Suite à une dénonciation que le ministère reçoit, il dirige le dossier vers son service d’enquête. Les éléments de l’enquête l’amène à conclure que madame omet de lui déclarer des revenus de travail et considère donc justifié de lui réclamer des sommes versée, et ce,  relativement à ses programmes pour personne seule et bénéficiant de solidarité sociale. La preuve du ministère repose sur une demande de logement faite par madame dans laquelle elle y mentionne travailler depuis deux ans et recevoir 50 $ par jour à raison de quatre jours par semaine.

Lors de son témoignage madame confirme fréquenter un restaurant depuis 2003, mais qu’il s’agit essentiellement d’un lieu de socialisation pour elle, car elle se sent isolée.
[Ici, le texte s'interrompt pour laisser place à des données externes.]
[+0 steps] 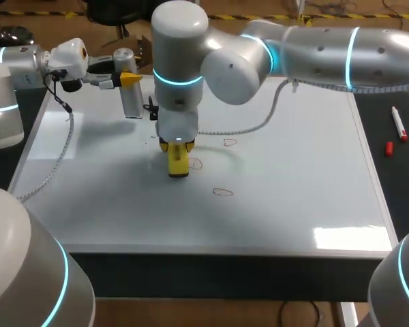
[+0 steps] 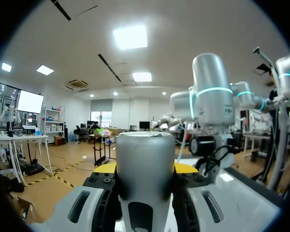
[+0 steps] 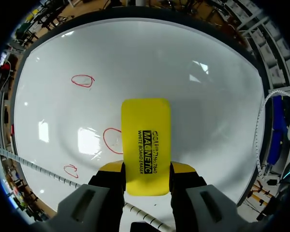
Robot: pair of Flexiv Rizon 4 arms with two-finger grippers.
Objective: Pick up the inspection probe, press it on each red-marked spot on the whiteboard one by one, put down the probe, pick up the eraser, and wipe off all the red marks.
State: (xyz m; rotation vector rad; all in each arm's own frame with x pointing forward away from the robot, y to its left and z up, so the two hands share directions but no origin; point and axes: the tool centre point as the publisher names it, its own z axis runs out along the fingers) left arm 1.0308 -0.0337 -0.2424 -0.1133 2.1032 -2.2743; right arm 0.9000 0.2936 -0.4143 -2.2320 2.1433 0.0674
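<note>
Left arm (image 1: pixel 13 68): enters from the left and ends over the far left corner of the board (image 1: pixel 293 204). The left gripper (image 1: pixel 127 80) lies level. Its fingers are closed narrowly on the upper part of the probe (image 1: pixel 131 101), one from each side; the wrist view confirms both yellow tips against the grey body. The probe is a grey cylinder and stands upright. Its lower end is at the board surface, near the far left edge. Contact with the board cannot be confirmed.

Right arm (image 1: pixel 313 44): enters from the right and reaches past the middle, wrist pointing straight down. The right gripper (image 3: pixel 146 169) has its fingers set moderately apart and clamped on both long sides of the eraser (image 3: pixel 146 145). The eraser is yellow, held on end, and its free end points down at the board centre. Whether it presses on the surface cannot be told.

Three red marks are on the board, all small outlined loops:
- middle mark (image 1: pixel 196 163), just beside the eraser on its right; in the right wrist view the eraser edge overlaps it
- near mark (image 1: pixel 222 191), toward the front edge
- far mark (image 1: pixel 230 142), behind the others

All three are well apart from the probe.

Right of the board, on the dark table: a marker (image 1: pixel 399 124) lies flat, with its red cap (image 1: pixel 388 148) just beside it, detached.
</note>
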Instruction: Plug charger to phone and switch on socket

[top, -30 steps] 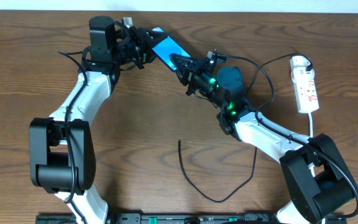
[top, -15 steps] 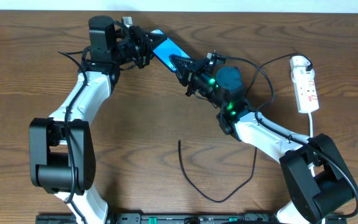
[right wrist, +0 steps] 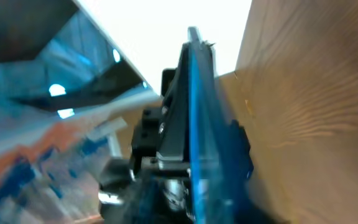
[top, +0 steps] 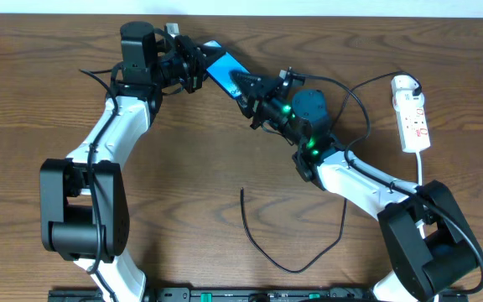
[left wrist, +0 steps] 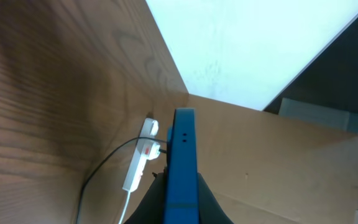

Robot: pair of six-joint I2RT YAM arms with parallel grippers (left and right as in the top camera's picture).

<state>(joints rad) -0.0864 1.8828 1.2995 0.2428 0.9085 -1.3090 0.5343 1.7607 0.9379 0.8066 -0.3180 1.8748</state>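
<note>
The phone [top: 217, 60], blue screen up, is held above the table at the back. My left gripper [top: 193, 69] is shut on its left end, and the left wrist view shows its blue edge [left wrist: 182, 165] between the fingers. My right gripper [top: 243, 85] reaches over the phone's right end. The phone is edge-on and blurred [right wrist: 199, 118] between its fingers, which look slightly apart. The charger cable [top: 262, 250] lies looped on the table, its loose tip [top: 242, 192] at mid-table. The white socket [top: 413, 116] lies at the right and also shows in the left wrist view [left wrist: 139, 159].
A black cable [top: 355, 99] arcs from the socket's top end past the right arm. The table's back edge and a pale wall run just behind the phone. Both arm bases stand at the front edge.
My right gripper has moved a little up and left, further over the phone's right end, so less blue screen shows. The left gripper and the phone have barely moved.
</note>
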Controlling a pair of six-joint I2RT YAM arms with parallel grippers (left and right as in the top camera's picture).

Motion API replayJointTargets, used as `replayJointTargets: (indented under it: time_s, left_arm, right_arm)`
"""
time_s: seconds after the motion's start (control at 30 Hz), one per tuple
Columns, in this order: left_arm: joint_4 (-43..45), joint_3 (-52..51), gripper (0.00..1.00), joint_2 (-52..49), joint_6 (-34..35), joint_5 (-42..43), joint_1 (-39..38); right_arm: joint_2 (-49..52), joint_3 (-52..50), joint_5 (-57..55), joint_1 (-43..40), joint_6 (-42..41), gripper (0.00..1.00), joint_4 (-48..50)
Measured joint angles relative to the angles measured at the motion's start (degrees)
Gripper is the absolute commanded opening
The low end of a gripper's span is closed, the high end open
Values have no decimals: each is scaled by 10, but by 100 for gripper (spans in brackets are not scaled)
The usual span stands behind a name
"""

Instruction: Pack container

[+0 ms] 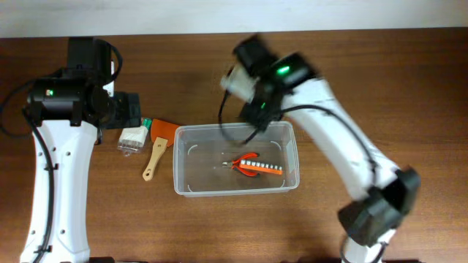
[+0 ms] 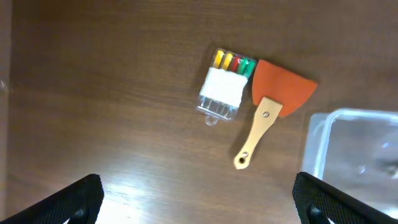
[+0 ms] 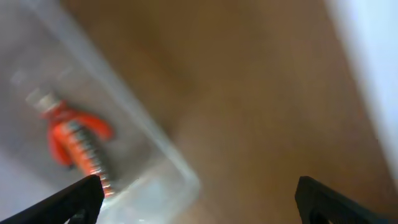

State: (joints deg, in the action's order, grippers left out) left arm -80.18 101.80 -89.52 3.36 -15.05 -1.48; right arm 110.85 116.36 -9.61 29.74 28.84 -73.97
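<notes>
Left fingers [image 2: 74, 200] sit at the bottom corners of my left wrist view, spread wide with nothing between them. Beyond them on the counter [image 1: 417, 95] lie a clear pack of coloured sticks [image 2: 224, 87] and, touching its 3 o'clock side, a scraper [image 2: 268, 112] with an orange blade and a wooden handle.

My right fingers [image 3: 68, 202] are spread just as wide and hold nothing. That view is smeared, so I judge the arm to be moving. Overhead places it above the 12 o'clock rim of the container [image 1: 178, 164].

The container stands open at the middle of the counter, long side running 9 to 3 o'clock. It holds one thing, an orange-red tool [image 1: 252, 166] that looks like small pliers, with a pale ribbed strip along it. It lies toward the 3 o'clock half of the floor. Beyond that I cannot name it.

I judge the packing partly done, with one piece in and two out. The pack and the scraper lie at the container's 9 o'clock, the scraper just beside the wall and the pack farther out. My left fingers hover over that pair, so the next move is theirs: drop straight down, line up across one piece and close. The pack is boxy and should pinch easily. The scraper lies flat and will need the handle taken across its narrow width. The 9 o'clock half of the floor is bare for the drop.
</notes>
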Motion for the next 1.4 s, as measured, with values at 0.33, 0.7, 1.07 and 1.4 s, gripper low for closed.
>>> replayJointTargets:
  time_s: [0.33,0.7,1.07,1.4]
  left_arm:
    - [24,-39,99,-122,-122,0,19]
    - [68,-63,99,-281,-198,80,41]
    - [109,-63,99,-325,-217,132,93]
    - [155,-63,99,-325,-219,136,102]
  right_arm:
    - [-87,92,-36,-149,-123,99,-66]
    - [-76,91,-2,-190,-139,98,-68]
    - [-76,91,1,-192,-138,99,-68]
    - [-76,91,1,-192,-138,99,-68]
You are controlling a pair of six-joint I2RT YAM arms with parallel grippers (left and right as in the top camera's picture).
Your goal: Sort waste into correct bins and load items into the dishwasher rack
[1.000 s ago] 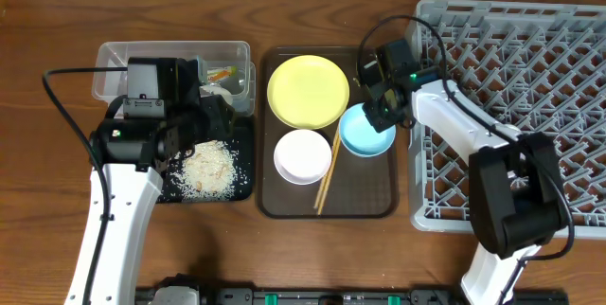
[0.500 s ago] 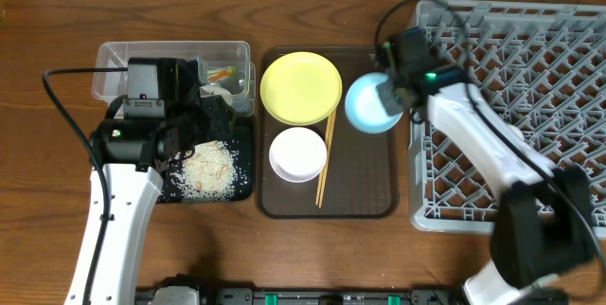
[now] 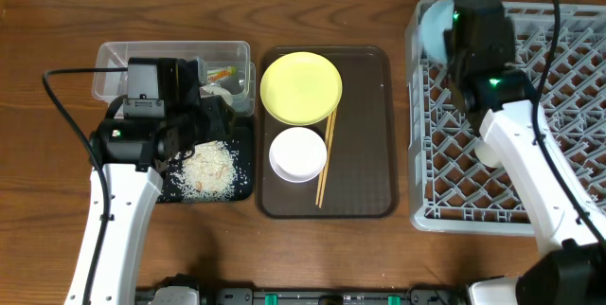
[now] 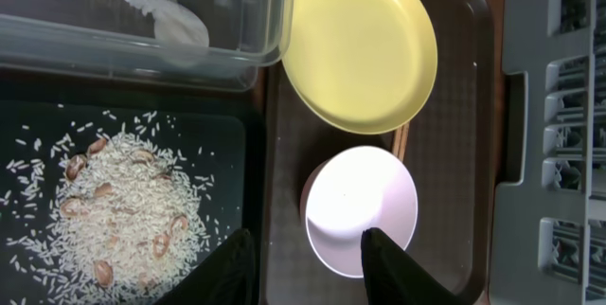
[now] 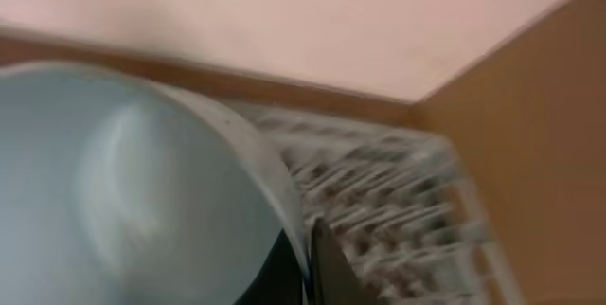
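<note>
The right gripper (image 5: pixel 308 265) pinches the light blue bowl's (image 3: pixel 433 28) rim; the bowl hangs on edge over the dishwasher rack's (image 3: pixel 568 78) upper-left corner, open pegs lying frame-right and below; the left gripper (image 4: pixel 312 267) is spread, empty.

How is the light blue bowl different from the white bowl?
The round light blue bowl is gripped at its rim by the right hand; the round white bowl sits untouched. The blue one is over the grey plastic rack's corner; the white one rests on the brown tray. Their colours differ. Both are round and look empty.
</note>
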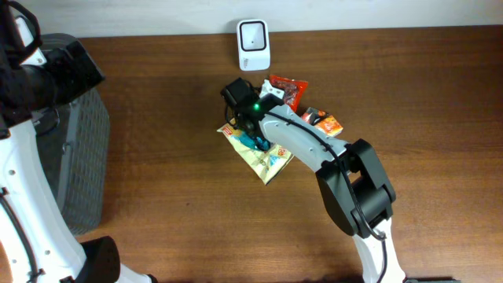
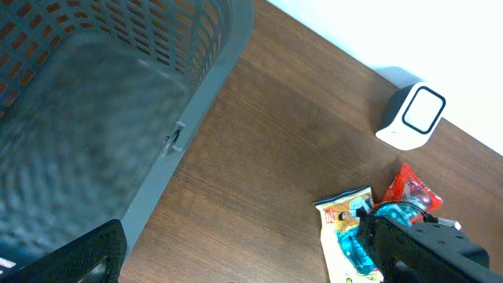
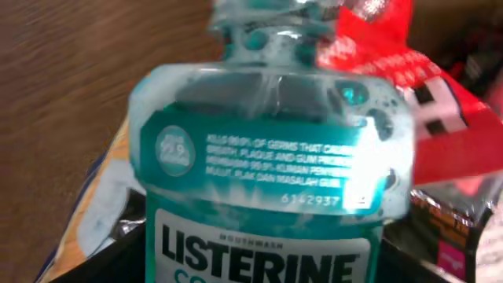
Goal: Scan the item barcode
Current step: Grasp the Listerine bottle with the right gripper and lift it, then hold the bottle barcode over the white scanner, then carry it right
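Observation:
A teal Listerine mouthwash bottle (image 3: 267, 181) fills the right wrist view, label facing the camera. It lies on a yellow snack packet (image 1: 266, 163) in the middle of the table. My right gripper (image 3: 263, 263) is shut on the bottle, one black finger against each side of it. From overhead the right gripper (image 1: 251, 130) reaches down over the bottle (image 1: 256, 142). The white barcode scanner (image 1: 254, 45) stands at the table's far edge. My left gripper (image 2: 251, 271) hangs open and holds nothing, over bare wood beside the basket, far left of the bottle (image 2: 397, 214).
A grey mesh basket (image 1: 78, 157) stands at the left edge. A red packet (image 1: 289, 89) and an orange packet (image 1: 324, 122) lie just right of the bottle, between it and the scanner (image 2: 411, 116). The right arm stretches across the table's middle.

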Available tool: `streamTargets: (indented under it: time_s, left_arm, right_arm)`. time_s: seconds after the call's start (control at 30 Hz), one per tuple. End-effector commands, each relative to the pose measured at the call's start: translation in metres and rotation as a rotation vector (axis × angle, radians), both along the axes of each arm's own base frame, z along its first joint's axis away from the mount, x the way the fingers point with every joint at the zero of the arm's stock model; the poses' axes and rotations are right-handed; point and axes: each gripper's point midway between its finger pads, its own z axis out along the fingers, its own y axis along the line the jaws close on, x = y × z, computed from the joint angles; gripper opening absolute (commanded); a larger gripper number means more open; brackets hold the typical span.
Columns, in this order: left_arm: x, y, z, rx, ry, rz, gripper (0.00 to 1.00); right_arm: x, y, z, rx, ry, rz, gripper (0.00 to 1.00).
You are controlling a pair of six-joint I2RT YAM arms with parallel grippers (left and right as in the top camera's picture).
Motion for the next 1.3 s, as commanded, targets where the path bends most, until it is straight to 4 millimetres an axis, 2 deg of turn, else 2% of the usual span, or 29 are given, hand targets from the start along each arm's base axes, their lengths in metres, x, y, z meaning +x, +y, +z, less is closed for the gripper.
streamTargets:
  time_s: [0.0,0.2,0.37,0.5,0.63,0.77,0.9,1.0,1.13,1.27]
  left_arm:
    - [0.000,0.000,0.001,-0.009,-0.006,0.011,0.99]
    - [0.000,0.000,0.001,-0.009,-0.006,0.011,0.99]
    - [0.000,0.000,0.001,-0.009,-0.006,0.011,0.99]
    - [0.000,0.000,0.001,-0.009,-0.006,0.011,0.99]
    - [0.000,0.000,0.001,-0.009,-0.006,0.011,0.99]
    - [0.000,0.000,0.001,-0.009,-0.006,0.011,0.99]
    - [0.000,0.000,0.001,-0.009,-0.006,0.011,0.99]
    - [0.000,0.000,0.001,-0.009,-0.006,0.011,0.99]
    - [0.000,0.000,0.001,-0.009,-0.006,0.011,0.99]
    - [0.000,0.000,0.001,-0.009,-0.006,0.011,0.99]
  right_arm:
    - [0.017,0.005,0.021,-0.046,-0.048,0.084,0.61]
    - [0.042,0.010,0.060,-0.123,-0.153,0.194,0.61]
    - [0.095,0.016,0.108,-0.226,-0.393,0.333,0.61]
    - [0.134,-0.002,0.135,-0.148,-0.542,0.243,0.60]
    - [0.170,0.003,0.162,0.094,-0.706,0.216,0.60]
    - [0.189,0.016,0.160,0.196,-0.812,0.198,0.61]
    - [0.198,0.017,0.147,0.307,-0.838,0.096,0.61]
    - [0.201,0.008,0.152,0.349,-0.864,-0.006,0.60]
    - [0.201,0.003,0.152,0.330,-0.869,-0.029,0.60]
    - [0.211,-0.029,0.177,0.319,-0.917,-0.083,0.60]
Elle explique qu’elle n’a jamais reçu d’argent ou de salaire de la part du restaurateur, mais qu’elle donne un coup de main en période d’achalandage. En contrepartie, elle peut manger et même repartir avec des repas «gratuitement». Elle mentionne également avoir des crises de panique depuis de nombreuses années, ce qui affecte son fonctionnement. Elle ne peut s’impliquer dans aucune activité régulièrement puisqu’elle ne sait jamais si elle sera en mesure d’y participer, en raison de son état. Elle précise finalement qu’elle peut être absente du restaurant parfois pendant trois semaines consécutives.

De la preuve, le tribunal retient le témoignage de madame comme étant crédible. Elle admet spontanément ses activités au restaurant et que ses activités varient selon l’achalandage au restaurant ainsi que selon sa capacité à les effectuer. Elle n’est soumise à aucun horaire de travail et aucune tâche spécifique n’est attendue par le restaurateur. Il n’y a d’ailleurs aucun enrichissement de la part du restaurateur en utilisant les services de madame et il n’engage personne afin de pallier à son absence. Aucun contrat n’est signé. Il s’agit tout au plus d’un échange de services où madame offre son aide ponctuellement en échange de nourriture.  Par conséquent, le tribunal annule la réclamation du ministre de l’Emploi et de la solidarité sociale et annule des frais pour fausse déclaration.